### [Task brief]
From the first line to the last, reproduce the records below exactly, omitting any picture.

### [Exercise data]
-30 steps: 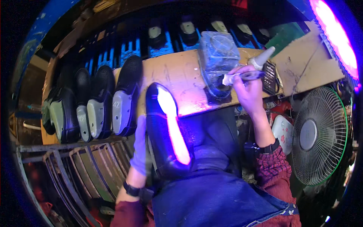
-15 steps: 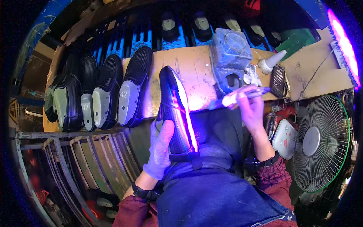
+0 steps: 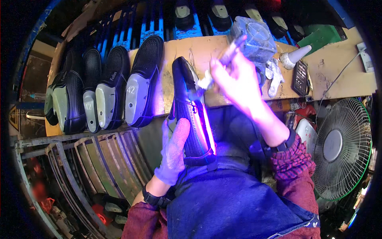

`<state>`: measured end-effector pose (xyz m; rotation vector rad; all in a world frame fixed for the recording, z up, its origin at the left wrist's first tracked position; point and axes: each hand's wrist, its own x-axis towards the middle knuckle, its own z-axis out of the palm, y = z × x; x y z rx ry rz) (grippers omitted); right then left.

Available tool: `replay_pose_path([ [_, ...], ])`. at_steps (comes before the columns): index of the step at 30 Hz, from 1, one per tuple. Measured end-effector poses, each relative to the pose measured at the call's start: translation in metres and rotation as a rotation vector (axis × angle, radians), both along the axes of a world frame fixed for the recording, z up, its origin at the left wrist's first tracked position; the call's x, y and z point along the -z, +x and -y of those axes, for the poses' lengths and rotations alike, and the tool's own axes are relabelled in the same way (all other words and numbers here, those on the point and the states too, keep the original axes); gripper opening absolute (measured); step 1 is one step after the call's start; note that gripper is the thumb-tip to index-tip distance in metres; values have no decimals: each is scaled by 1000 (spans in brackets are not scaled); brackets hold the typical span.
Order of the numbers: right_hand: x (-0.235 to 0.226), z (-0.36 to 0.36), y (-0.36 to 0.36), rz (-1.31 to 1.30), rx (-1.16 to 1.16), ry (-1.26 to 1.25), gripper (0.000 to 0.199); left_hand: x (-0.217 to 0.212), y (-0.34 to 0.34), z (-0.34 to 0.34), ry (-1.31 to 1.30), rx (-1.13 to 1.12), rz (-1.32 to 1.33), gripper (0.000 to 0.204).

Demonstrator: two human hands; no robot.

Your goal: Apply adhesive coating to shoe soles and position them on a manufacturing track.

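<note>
Brush (image 3: 207, 81) now touches shoe (image 3: 191, 115), between both hands.

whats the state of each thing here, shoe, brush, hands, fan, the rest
shoe: held on the lap, sole edge up, glowing purple
brush: tilted, pale tip against the shoe's toe end
left hand: gloved, gripping the shoe's side
right hand: bare, closed on the brush
row of shoes: lying sole-up on the bench
fan: upright; blades too blurred to tell if it spins
jar: standing, plastic-wrapped
</note>
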<state>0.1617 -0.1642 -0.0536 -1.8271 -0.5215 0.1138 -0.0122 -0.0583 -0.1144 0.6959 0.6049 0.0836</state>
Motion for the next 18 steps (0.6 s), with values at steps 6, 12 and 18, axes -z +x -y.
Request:
replay_pose_path([
  [6,7,31,-45,120,-126,110,15,-9,10,1,213,251,94,52],
  [12,-35,43,-53,144,-318,-60,16,-20,17,12,-221,229,223,55],
  [18,-72,30,-41,630,-690,107,20,7,27,-23,-366,164,310,54],
])
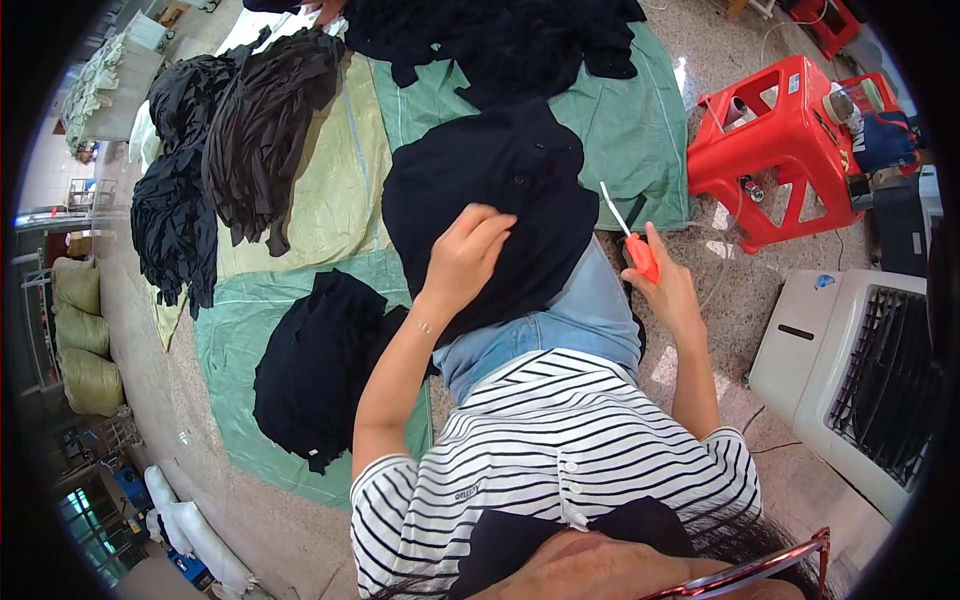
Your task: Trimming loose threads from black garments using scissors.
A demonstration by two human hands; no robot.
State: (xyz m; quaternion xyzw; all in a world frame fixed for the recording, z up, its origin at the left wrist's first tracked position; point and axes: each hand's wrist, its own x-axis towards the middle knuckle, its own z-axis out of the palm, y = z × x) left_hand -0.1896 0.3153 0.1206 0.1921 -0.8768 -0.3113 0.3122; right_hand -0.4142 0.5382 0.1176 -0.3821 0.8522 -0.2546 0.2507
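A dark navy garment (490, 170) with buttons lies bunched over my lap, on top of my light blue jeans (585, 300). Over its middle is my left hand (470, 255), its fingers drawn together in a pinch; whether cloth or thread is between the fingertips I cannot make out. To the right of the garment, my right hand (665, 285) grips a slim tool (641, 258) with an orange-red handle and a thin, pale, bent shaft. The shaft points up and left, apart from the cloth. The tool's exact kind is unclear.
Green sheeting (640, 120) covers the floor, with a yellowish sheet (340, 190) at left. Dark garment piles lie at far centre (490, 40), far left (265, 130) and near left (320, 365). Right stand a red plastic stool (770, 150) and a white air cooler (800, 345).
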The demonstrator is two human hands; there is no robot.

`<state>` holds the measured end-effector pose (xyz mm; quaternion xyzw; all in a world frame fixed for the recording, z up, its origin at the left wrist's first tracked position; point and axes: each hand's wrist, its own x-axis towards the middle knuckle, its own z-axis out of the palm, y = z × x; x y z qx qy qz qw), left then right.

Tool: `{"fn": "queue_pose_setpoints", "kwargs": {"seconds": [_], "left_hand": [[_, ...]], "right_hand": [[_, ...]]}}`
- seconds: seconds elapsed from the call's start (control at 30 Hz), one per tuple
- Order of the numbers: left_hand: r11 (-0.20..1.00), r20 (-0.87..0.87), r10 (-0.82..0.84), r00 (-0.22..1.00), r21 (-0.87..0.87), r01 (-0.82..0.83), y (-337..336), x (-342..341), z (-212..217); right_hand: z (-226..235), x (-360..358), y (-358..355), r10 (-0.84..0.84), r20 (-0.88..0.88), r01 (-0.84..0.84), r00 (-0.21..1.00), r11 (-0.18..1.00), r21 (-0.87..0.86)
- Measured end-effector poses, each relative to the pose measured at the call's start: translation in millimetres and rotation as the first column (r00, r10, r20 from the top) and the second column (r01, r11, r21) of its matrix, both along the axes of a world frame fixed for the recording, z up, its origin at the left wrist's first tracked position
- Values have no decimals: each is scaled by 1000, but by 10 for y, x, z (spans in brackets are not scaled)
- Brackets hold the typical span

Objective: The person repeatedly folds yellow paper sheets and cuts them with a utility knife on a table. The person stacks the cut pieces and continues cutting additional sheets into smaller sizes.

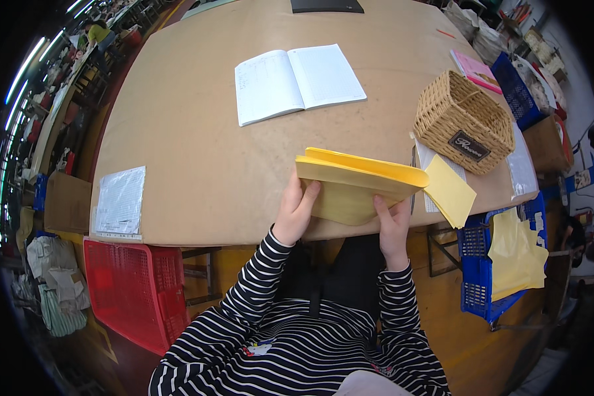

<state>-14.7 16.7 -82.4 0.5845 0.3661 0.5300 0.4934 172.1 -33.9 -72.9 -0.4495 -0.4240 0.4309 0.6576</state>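
Holding a stack of yellow padded envelopes (pixel 356 178) at the near edge of a brown table (pixel 198 132), both hands are seen closed on it.

The left hand (pixel 296 210) is clamped on the stack's left end, fingers curled up over its face; the right hand (pixel 393 224) is gripped on the lower right edge, thumb laid on top; the stack is tilted up off the table, its upper leaves fanned apart; the work is judged to be mid-way, since one loose yellow sheet (pixel 450 191) lies just beside the stack to the right and more yellow sheets (pixel 516 254) are draped over a blue crate (pixel 474 264) below; an open notebook (pixel 297 82) and a wicker basket (pixel 464 122) are left well apart, further back.
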Motion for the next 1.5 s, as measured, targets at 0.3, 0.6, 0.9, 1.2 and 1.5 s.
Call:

### [Output below]
-30 steps: 
-15 steps: 
+0 steps: 

`<state>`: measured end-effector pose (xyz m; rotation vector rad; all in a world frame fixed for the recording, z up, its origin at the left wrist's first tracked position; point and axes: each hand's wrist, its own x-axis towards the middle knuckle, its own z-axis out of the palm, y = z × x; x y z rx ry rz) (grippers omitted); right then left.

Available tool: `replay_pose_path([ [_, ...], ])`. at_steps (comes before the columns): index of the step at 30 Hz, from 1, one per tuple. Measured end-effector poses, each relative to the pose measured at the call's start: translation in metres and rotation as a rotation vector (axis × angle, radians), both along the axes of a world frame fixed for the recording, z up, its origin at the left wrist's first tracked position; the call's x, y and z point along the -z, +x and -y of those axes, for the poses' lengths and rotations alike, and the tool's own axes are relabelled in the same way (all other words and numbers here, those on the point and the states too, keep the original axes); gripper opening absolute (measured); step 1 is one step after the call's start; note that gripper is the thumb-tip to index-tip distance in metres; values have no decimals: each is scaled by 1000 (spans in brackets are not scaled); brackets hold the typical span.
Order of the numbers: right_hand: x (-0.235 to 0.226), z (-0.36 to 0.36), y (-0.36 to 0.36), rz (-1.31 to 1.30), rx (-1.16 to 1.16), ry (-1.26 to 1.25), gripper (0.000 to 0.199); left_hand: x (-0.217 to 0.212), y (-0.34 to 0.34), z (-0.34 to 0.34), ry (-1.31 to 1.30), rx (-1.13 to 1.12), rz (-1.32 to 1.33), gripper (0.000 to 0.204).

Demonstrator: two human hands; no robot.

Your goal: Apply adhesive coating to shoe soles and position them on a manufacturing track.

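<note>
Brush (image 3: 207, 81) now touches shoe (image 3: 191, 115), between both hands.

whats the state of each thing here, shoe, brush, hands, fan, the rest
shoe: held on the lap, sole edge up, glowing purple
brush: tilted, pale tip against the shoe's toe end
left hand: gloved, gripping the shoe's side
right hand: bare, closed on the brush
row of shoes: lying sole-up on the bench
fan: upright; blades too blurred to tell if it spins
jar: standing, plastic-wrapped
</note>
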<state>0.1617 -0.1642 -0.0536 -1.8271 -0.5215 0.1138 -0.0122 -0.0583 -0.1144 0.6959 0.6049 0.0836</state>
Motion for the next 18 steps (0.6 s), with values at steps 6, 12 and 18, axes -z +x -y.
Request:
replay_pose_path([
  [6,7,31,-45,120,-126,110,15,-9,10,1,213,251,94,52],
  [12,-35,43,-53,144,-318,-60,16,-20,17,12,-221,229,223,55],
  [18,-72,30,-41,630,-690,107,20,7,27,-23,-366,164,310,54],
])
Your task: Trimming loose threads from black garments using scissors.
A demonstration by two human hands; no robot.
State: (xyz m; quaternion xyzw; all in a world frame fixed for the recording, z up, its origin at the left wrist's first tracked position; point and axes: each hand's wrist, its own x-axis towards the middle knuckle, its own z-axis out of the palm, y = z × x) left_hand -0.1896 0.3153 0.1206 0.1921 -0.8768 -0.3113 0.3122; right_hand -0.4142 0.5382 0.1176 -0.3821 0.8522 -0.2546 0.2507
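A dark navy garment (490, 170) with buttons lies bunched over my lap, on top of my light blue jeans (585, 300). Over its middle is my left hand (470, 255), its fingers drawn together in a pinch; whether cloth or thread is between the fingertips I cannot make out. To the right of the garment, my right hand (665, 285) grips a slim tool (641, 258) with an orange-red handle and a thin, pale, bent shaft. The shaft points up and left, apart from the cloth. The tool's exact kind is unclear.
Green sheeting (640, 120) covers the floor, with a yellowish sheet (340, 190) at left. Dark garment piles lie at far centre (490, 40), far left (265, 130) and near left (320, 365). Right stand a red plastic stool (770, 150) and a white air cooler (800, 345).
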The demonstrator is two human hands; there is no robot.

`<state>` holds the measured end-effector pose (xyz mm; quaternion xyzw; all in a world frame fixed for the recording, z up, its origin at the left wrist's first tracked position; point and axes: each hand's wrist, its own x-axis towards the middle knuckle, its own z-axis out of the palm, y = z × x; x y z qx qy qz qw), left then right.

Tool: `{"fn": "queue_pose_setpoints", "kwargs": {"seconds": [_], "left_hand": [[_, ...]], "right_hand": [[_, ...]]}}`
- seconds: seconds elapsed from the call's start (control at 30 Hz), one per tuple
- Order of the numbers: left_hand: r11 (-0.20..1.00), r20 (-0.87..0.87), r10 (-0.82..0.84), r00 (-0.22..1.00), r21 (-0.87..0.87), r01 (-0.82..0.83), y (-337..336), x (-342..341), z (-212..217); right_hand: z (-226..235), x (-360..358), y (-358..355), r10 (-0.84..0.84), r20 (-0.88..0.88), r01 (-0.84..0.84), r00 (-0.21..1.00), r11 (-0.18..1.00), r21 (-0.87..0.86)
- Measured end-effector poses, each relative to the pose measured at the call's start: translation in millimetres and rotation as the first column (r00, r10, r20 from the top) and the second column (r01, r11, r21) of its matrix, both along the axes of a world frame fixed for the recording, z up, its origin at the left wrist's first tracked position
- Values have no decimals: each is scaled by 1000, but by 10 for y, x, z (spans in brackets are not scaled)
- Brackets hold the typical span

Objective: The person repeatedly folds yellow paper sheets and cuts them with a utility knife on a table. The person stacks the cut pieces and continues cutting additional sheets into smaller sizes.


<state>-14.7 16.7 -82.4 0.5845 0.3661 0.5300 0.4934 172.1 -33.9 -72.9 -0.4495 -0.4240 0.4309 0.6576</state>
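Holding a stack of yellow padded envelopes (pixel 356 178) at the near edge of a brown table (pixel 198 132), both hands are seen closed on it.

The left hand (pixel 296 210) is clamped on the stack's left end, fingers curled up over its face; the right hand (pixel 393 224) is gripped on the lower right edge, thumb laid on top; the stack is tilted up off the table, its upper leaves fanned apart; the work is judged to be mid-way, since one loose yellow sheet (pixel 450 191) lies just beside the stack to the right and more yellow sheets (pixel 516 254) are draped over a blue crate (pixel 474 264) below; an open notebook (pixel 297 82) and a wicker basket (pixel 464 122) are left well apart, further back.
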Motion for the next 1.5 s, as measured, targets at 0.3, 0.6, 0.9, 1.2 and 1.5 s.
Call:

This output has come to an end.